Tonight we catch the Ghan to leave Alice Springs and return to Darwin, thence to fly home to the US. As I write, from the courtyard of the Red Ochre Café in Alice, we await a rendezvous with Ted Egan, one of the most celebrated citizens of the Northern Territory of Australia. Earlier this week we got acquainted with his son, Mark, or rather with some of his work. At the Aileron Roadhouse, a well-known oasis on the Stuart Highway, which runs right through the heart of Australia, Adelaide to Darwin.
Atop an escarpment overlooking the roadhouse (combination truck stop and campground), beckoning travelers from the highway, stands the Big Man. The Big Man is an Anmatjere huntsman, some fifty feet tall, fashioned of concrete affixed to steel mesh. Mark Egan is the sculptor of the Anmatjere man, emplaced at Aileron in 2005.
Australia is full of roadside statues and monstrosities and is the country that invented the term “big thing” for this sort of highway art. When you make a big thing that is an aboriginal person, however, it raises some cultural issues. Mark Egan explains he acquired intimate acquaintance and personal respect for aboriginal people through the influence of his father, who received the Order of Australia for his work on aboriginal rights. I have no doubt the younger Egan is sincere in what he says.

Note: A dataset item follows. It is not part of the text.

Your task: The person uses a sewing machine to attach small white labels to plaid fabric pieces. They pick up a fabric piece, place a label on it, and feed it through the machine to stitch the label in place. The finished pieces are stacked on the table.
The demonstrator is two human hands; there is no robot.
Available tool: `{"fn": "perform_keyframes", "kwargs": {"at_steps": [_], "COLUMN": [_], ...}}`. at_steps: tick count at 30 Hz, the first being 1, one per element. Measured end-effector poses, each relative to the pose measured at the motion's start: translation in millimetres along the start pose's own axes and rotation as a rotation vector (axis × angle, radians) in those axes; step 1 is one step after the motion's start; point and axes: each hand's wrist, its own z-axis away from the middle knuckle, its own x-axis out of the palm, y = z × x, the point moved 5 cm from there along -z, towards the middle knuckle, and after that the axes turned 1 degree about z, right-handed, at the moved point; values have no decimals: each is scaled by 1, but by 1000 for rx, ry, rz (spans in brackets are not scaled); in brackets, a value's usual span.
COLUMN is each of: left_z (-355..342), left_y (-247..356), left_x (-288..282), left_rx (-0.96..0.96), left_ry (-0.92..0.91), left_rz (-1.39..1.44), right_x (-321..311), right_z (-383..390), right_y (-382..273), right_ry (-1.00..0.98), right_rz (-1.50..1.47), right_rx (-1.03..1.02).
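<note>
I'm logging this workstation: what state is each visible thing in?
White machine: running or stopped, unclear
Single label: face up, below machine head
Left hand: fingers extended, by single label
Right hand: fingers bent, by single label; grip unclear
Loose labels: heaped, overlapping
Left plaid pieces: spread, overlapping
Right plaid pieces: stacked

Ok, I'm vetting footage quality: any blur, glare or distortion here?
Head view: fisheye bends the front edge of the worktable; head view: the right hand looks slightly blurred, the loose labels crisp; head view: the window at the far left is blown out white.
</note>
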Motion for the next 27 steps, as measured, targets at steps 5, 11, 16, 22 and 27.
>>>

As for the proprietor of the roadhouse, Greg Dick, who benefits from the custom attracted by the big thing, it’s not a political matter with him. Before hiring Egan to do the Big Man, he considered a big kangaroo, but decided a kangaroo done on huge scale would look silly.
I caught Dick for a short interview just before he headed out on his 4-wheeler to inspect the campground, and he explained how after the Big Man was emplaced, he next hired Egan to fashion an aboriginal woman and child to stand by the campground. A couple of the local Anmatjere ladies (“ladies” being the term they prefer) told Dick he needed to effect gender balance on the premises, and so he obliged them with the additional statues.
We spent quite a bit of time at the Aileron Roadhouse and made the uphill hike to inspect the big thing up above. We also lingered to examine the collection of artwork on display in the Maggie Bar, work remarkable for a roadhouse, including two originals by Albert Namatjira and many other works by his followers. (Namatjira, an Arrente man, was the great aboriginal landscape painter of Central Australia.)
We called in at the art gallery adjacent to the roadhouse and had a chat with the owner. He keeps a room stocked with paints and canvases and encourages Anmatjere painters to come in and paint. He pays them cash for their work and sells it through his own shop. The relationship between art dealers and aboriginal artists always has potential for exploitation, but this seems like a pretty benign situation.
In the end, a roadhouse holds trade by serving good tucker, so before hitting the road we ordered up a proper Ozzie breakfast—bacon and eggs and canned beans on toast.